> _Data provided_:
:::
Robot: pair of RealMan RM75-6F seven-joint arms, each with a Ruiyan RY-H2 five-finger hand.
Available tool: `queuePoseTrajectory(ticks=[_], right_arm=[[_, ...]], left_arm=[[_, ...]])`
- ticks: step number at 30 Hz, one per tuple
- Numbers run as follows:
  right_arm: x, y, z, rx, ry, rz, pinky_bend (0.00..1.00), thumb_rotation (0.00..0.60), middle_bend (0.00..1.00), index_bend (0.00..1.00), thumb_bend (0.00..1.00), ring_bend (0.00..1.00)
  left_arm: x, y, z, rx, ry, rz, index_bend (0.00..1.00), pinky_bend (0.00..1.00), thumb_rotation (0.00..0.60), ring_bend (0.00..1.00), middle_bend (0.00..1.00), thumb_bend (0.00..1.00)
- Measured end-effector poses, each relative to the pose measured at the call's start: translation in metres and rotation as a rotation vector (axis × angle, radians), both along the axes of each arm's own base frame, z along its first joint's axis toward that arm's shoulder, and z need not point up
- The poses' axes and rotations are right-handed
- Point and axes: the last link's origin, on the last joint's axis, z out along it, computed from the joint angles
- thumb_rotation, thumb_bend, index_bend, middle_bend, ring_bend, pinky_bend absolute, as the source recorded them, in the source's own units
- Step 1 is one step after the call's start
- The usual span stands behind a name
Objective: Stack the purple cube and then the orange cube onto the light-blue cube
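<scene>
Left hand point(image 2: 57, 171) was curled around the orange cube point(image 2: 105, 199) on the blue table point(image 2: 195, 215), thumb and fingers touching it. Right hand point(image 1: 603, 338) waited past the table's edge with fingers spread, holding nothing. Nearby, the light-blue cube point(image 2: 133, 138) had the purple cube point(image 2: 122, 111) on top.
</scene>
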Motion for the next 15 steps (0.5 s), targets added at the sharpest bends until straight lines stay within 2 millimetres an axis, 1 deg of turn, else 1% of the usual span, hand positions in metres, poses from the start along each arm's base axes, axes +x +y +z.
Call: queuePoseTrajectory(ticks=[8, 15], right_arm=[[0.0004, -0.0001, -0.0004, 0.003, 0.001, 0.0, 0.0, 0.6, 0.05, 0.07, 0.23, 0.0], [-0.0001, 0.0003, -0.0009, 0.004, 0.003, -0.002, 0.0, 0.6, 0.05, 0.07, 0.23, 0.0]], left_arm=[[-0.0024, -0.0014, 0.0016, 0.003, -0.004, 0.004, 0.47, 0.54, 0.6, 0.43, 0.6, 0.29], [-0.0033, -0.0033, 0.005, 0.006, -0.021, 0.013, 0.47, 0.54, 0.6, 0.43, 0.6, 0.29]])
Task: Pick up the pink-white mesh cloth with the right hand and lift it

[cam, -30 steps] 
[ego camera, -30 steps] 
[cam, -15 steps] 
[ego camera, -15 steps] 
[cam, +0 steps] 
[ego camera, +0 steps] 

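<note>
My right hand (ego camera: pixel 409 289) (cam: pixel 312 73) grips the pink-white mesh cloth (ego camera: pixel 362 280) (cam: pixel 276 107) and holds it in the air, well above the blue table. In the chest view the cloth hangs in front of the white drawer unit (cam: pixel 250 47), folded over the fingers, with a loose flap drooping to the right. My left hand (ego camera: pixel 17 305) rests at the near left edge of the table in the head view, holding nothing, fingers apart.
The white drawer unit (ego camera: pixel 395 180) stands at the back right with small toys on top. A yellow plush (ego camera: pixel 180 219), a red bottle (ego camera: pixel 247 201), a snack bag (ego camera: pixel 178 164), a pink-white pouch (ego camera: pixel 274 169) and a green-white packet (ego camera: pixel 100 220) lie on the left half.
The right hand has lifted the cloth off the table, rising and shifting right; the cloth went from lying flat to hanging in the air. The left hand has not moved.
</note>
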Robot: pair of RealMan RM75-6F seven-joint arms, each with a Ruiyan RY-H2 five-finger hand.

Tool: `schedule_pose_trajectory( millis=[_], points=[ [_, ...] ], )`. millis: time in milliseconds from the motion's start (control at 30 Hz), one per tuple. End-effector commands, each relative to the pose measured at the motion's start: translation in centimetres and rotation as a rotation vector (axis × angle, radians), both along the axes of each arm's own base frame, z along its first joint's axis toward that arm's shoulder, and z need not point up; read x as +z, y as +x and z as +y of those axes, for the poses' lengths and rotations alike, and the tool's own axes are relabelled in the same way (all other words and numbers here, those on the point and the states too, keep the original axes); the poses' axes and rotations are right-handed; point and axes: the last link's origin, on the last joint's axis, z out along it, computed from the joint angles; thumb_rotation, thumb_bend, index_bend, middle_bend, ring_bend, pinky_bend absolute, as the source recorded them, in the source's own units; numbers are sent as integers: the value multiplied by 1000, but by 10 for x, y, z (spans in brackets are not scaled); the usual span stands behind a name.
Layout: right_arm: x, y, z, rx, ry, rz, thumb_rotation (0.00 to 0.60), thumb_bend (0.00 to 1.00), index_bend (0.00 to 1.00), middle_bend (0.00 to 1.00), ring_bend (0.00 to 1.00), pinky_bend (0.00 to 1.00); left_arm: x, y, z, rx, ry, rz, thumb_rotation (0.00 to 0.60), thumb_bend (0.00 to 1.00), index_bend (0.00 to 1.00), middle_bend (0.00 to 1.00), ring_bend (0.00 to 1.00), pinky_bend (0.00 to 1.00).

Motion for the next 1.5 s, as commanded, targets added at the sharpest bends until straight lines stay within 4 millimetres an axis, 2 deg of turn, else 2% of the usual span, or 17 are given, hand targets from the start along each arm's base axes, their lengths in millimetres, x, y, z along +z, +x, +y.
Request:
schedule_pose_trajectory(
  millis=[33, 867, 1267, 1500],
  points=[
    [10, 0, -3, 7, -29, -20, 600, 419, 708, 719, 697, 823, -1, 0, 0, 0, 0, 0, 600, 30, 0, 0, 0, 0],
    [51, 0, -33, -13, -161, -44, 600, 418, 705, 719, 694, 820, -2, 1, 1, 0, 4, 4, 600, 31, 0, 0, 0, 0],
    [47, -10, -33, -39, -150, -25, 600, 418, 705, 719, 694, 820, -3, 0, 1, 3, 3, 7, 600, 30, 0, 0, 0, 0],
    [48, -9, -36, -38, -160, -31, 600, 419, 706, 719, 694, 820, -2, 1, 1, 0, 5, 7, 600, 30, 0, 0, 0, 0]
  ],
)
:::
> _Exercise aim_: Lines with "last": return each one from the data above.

> _Solution_:
- Point and axes: the last link's origin, on the last joint's axis, z out along it, computed from the joint angles
Tool: `schedule_pose_trajectory( millis=[_], points=[ [_, ...] ], )`. millis: time in milliseconds from the motion's start (control at 30 Hz), one per tuple. End-effector commands, each relative to the pose measured at the motion's start: translation in centimetres and rotation as a rotation vector (axis × angle, radians), both along the axes of each arm's own base frame, z along its first joint's axis toward that arm's shoulder, and z need not point up; read x as +z, y as +x and z as +y of those axes, for the poses' lengths and rotations alike, and the tool's own axes are relabelled in the same way (all other words and numbers here, those on the point and the states too, keep the original axes); the poses' axes and rotations are right-handed; point and axes: the last link's origin, on the last joint's axis, z out along it, computed from the joint angles; thumb_rotation, thumb_bend, index_bend, middle_bend, ring_bend, pinky_bend absolute, as the source recorded them, in the source's own units; numbers are sent as integers: the value multiplied by 1000, but by 10 for x, y, z (spans in brackets are not scaled); the usual span stands behind a name.

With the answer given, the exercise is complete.